• **THE PROBLEM**
Your reply should be the following data, copied exactly.

• **DATA PROVIDED**
*** Block opens ***

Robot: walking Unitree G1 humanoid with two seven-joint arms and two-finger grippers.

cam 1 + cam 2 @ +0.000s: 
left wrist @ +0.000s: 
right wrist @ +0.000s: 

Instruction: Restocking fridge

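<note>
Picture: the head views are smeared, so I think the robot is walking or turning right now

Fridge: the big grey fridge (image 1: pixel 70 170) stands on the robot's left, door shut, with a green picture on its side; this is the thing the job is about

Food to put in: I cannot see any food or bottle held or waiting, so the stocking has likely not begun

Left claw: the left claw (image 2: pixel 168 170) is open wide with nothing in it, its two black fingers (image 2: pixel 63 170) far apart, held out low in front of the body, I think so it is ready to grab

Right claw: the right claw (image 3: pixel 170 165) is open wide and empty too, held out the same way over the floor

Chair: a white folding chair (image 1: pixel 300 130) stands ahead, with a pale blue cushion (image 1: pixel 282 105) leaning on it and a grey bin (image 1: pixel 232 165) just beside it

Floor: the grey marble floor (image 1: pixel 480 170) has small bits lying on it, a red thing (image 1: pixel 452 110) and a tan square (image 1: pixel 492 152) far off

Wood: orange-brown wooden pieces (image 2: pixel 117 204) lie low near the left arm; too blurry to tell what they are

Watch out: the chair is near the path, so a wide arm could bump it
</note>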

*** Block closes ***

• **TASK OUTPUT**
Robot: walking Unitree G1 humanoid with two seven-joint arms and two-finger grippers.

cam 1 + cam 2 @ +0.000s: 
left wrist @ +0.000s: 
right wrist @ +0.000s: 

Instruction: Restocking fridge

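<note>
Picture: the head views are smeared, so I think the robot is walking or turning right now

Fridge: the big grey fridge (image 1: pixel 70 170) stands on the robot's left, door shut, with a green picture on its side; this is the thing the job is about

Food to put in: I cannot see any food or bottle held or waiting, so the stocking has likely not begun

Left claw: the left claw (image 2: pixel 168 170) is open wide with nothing in it, its two black fingers (image 2: pixel 63 170) far apart, held out low in front of the body, I think so it is ready to grab

Right claw: the right claw (image 3: pixel 170 165) is open wide and empty too, held out the same way over the floor

Chair: a white folding chair (image 1: pixel 300 130) stands ahead, with a pale blue cushion (image 1: pixel 282 105) leaning on it and a grey bin (image 1: pixel 232 165) just beside it

Floor: the grey marble floor (image 1: pixel 480 170) has small bits lying on it, a red thing (image 1: pixel 452 110) and a tan square (image 1: pixel 492 152) far off

Wood: orange-brown wooden pieces (image 2: pixel 117 204) lie low near the left arm; too blurry to tell what they are

Watch out: the chair is near the path, so a wide arm could bump it
</note>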

The answer to this exercise has been written out completely.